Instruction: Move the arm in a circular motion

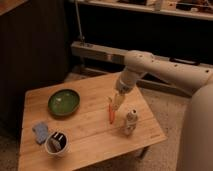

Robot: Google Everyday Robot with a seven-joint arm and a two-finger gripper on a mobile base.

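off-white, your arm [150,67] holds its tan gripper [118,101] low over the carrot [111,115], likely one point on its circle, not a pick; open or closed, you cannot tell.

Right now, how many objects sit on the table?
5: green bowl left, carrot centre, small can right of it, blue sponge and white cup front left. The gripper is at the carrot's far end.
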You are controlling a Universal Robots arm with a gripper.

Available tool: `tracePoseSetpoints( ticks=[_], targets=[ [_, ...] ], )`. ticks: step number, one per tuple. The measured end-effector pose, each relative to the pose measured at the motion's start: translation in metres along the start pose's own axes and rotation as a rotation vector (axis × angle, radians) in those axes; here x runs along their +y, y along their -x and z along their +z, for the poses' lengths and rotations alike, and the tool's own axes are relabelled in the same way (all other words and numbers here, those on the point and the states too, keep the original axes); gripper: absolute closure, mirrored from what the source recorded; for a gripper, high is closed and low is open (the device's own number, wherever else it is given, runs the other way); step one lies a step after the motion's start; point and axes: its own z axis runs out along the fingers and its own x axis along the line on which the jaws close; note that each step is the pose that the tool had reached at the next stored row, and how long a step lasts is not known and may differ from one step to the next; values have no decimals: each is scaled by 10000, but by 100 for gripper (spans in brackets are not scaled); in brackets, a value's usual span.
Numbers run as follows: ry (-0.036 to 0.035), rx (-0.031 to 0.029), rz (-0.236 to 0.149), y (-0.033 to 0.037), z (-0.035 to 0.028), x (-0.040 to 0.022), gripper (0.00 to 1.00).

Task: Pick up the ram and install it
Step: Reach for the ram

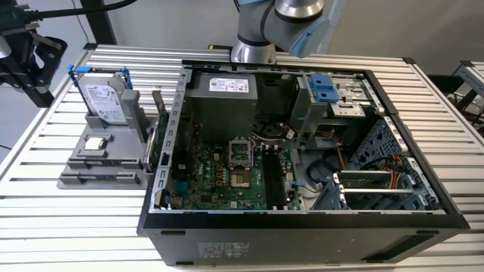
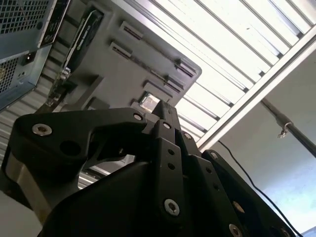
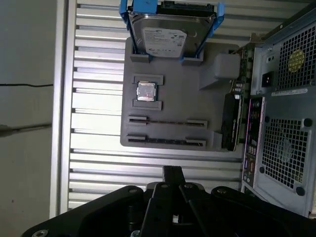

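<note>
The ram shows as thin dark strips standing on edge in the two long holders [image 3: 168,141] of the grey fixture tray [image 3: 173,98]; in the exterior view the tray [image 1: 102,170] lies left of the open computer case [image 1: 302,141]. My gripper [image 3: 172,174] hangs above the slatted table just off the tray's edge nearest those holders, apart from them. It is shut with nothing in it, and the black fingers meet at one tip [image 2: 165,107]. In the exterior view the gripper [image 1: 38,93] is at the far left, higher than the tray.
A silver hard drive in a blue frame [image 3: 167,34] stands at the tray's far end, with a small square chip [image 3: 146,91] beside it. A dark card [image 3: 231,123] stands between tray and case. Long black slots [image 1: 274,175] lie on the green motherboard.
</note>
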Motion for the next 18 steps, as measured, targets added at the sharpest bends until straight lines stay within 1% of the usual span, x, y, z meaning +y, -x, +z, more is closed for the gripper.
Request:
tracePoseSetpoints(
  ticks=[14,18],
  targets=[
    [-2,-1,-1,0,1,-2,100],
    [-1,5,-112,-1,0,-1,100]
  ],
)
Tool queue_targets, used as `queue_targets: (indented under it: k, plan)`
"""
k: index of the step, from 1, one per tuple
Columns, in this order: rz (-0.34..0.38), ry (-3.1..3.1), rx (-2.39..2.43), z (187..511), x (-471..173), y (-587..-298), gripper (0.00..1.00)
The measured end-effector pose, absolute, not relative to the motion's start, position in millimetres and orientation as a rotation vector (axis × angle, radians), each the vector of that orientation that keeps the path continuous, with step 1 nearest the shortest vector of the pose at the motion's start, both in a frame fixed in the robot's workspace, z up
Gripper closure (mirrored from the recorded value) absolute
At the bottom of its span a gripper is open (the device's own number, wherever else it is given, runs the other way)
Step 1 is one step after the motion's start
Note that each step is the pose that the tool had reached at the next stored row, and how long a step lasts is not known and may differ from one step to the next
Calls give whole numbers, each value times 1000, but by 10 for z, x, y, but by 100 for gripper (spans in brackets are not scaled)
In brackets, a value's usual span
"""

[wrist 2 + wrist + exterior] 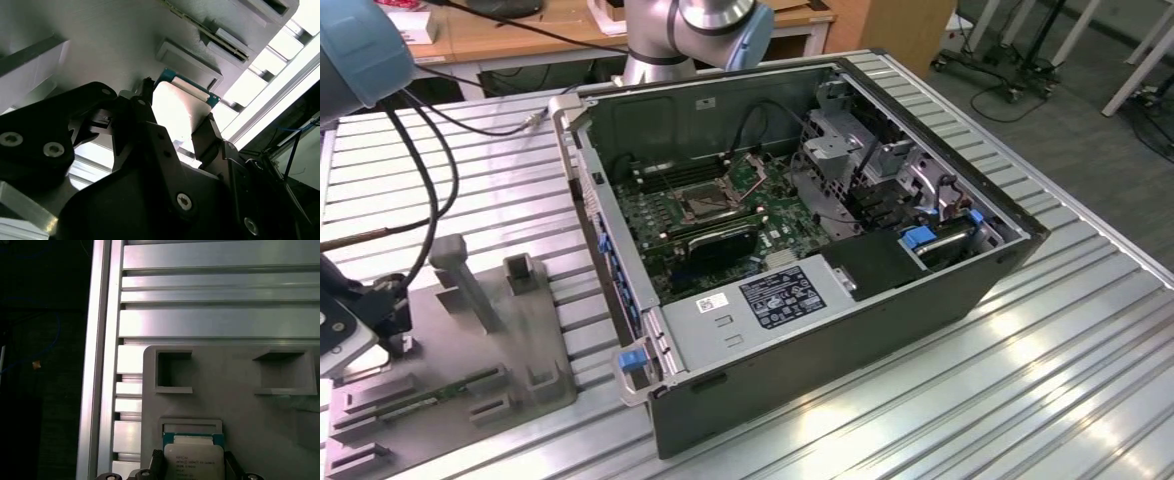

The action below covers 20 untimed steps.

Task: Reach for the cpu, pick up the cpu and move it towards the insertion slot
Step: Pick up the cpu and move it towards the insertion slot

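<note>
In both wrist views the cpu [194, 463] [176, 112], a small square chip with a silvery top and a green rim, lies in a shallow recess of the grey tray [235, 405]. My gripper [194, 456] [178, 104] is down over it, with one dark finger against each of two opposite edges of the chip, shut on it. In the exterior view the gripper [390, 342] hangs over the tray [534, 340] at the exterior view's left. The insertion slot [702, 205], a dark square socket in a silvery bracket, sits on the green board inside the open computer case.
The open case [827, 330] stands on the ribbed metal table [1014, 400], at the exterior view's right of the tray. Grey posts [464, 280] rise from the tray, and a long green circuit strip [434, 398] lies in it. Black cables [434, 180] hang beside the arm.
</note>
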<state>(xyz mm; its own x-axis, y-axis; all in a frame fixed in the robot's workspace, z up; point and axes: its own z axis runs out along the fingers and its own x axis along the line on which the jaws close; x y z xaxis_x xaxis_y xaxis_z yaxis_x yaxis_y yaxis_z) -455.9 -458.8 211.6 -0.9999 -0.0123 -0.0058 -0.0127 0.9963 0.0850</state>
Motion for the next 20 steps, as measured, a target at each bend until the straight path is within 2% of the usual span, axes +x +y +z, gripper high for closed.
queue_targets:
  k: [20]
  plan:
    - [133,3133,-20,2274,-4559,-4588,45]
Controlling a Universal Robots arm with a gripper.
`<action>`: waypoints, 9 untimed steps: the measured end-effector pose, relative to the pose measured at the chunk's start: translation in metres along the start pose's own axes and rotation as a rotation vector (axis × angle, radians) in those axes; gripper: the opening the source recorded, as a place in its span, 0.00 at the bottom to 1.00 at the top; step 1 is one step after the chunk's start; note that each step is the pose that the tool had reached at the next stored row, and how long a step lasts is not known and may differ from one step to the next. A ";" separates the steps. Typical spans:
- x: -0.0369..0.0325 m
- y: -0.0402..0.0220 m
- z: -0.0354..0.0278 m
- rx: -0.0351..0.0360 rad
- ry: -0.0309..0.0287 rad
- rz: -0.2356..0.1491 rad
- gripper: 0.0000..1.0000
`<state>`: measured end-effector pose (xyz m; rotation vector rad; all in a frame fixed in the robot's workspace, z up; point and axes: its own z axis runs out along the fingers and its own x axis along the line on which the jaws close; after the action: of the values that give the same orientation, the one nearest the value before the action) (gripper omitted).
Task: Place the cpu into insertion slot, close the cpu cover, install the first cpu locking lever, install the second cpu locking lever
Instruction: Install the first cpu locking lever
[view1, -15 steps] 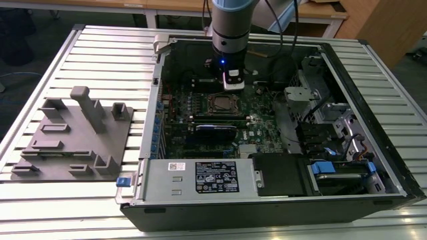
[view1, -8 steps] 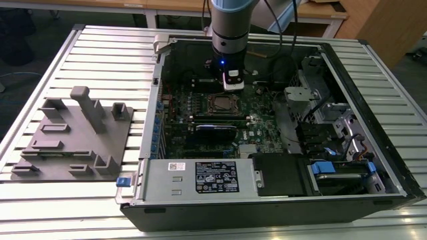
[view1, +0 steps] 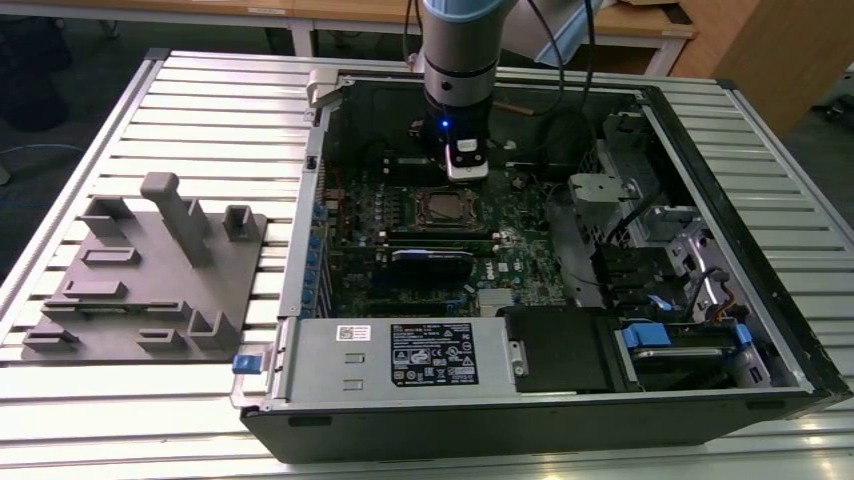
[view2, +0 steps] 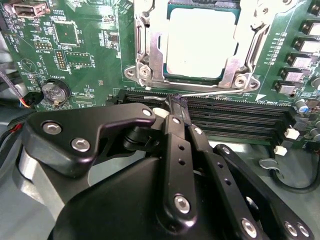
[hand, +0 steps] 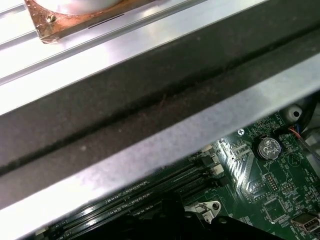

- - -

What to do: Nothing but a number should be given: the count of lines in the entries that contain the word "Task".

Result of this exercise: 3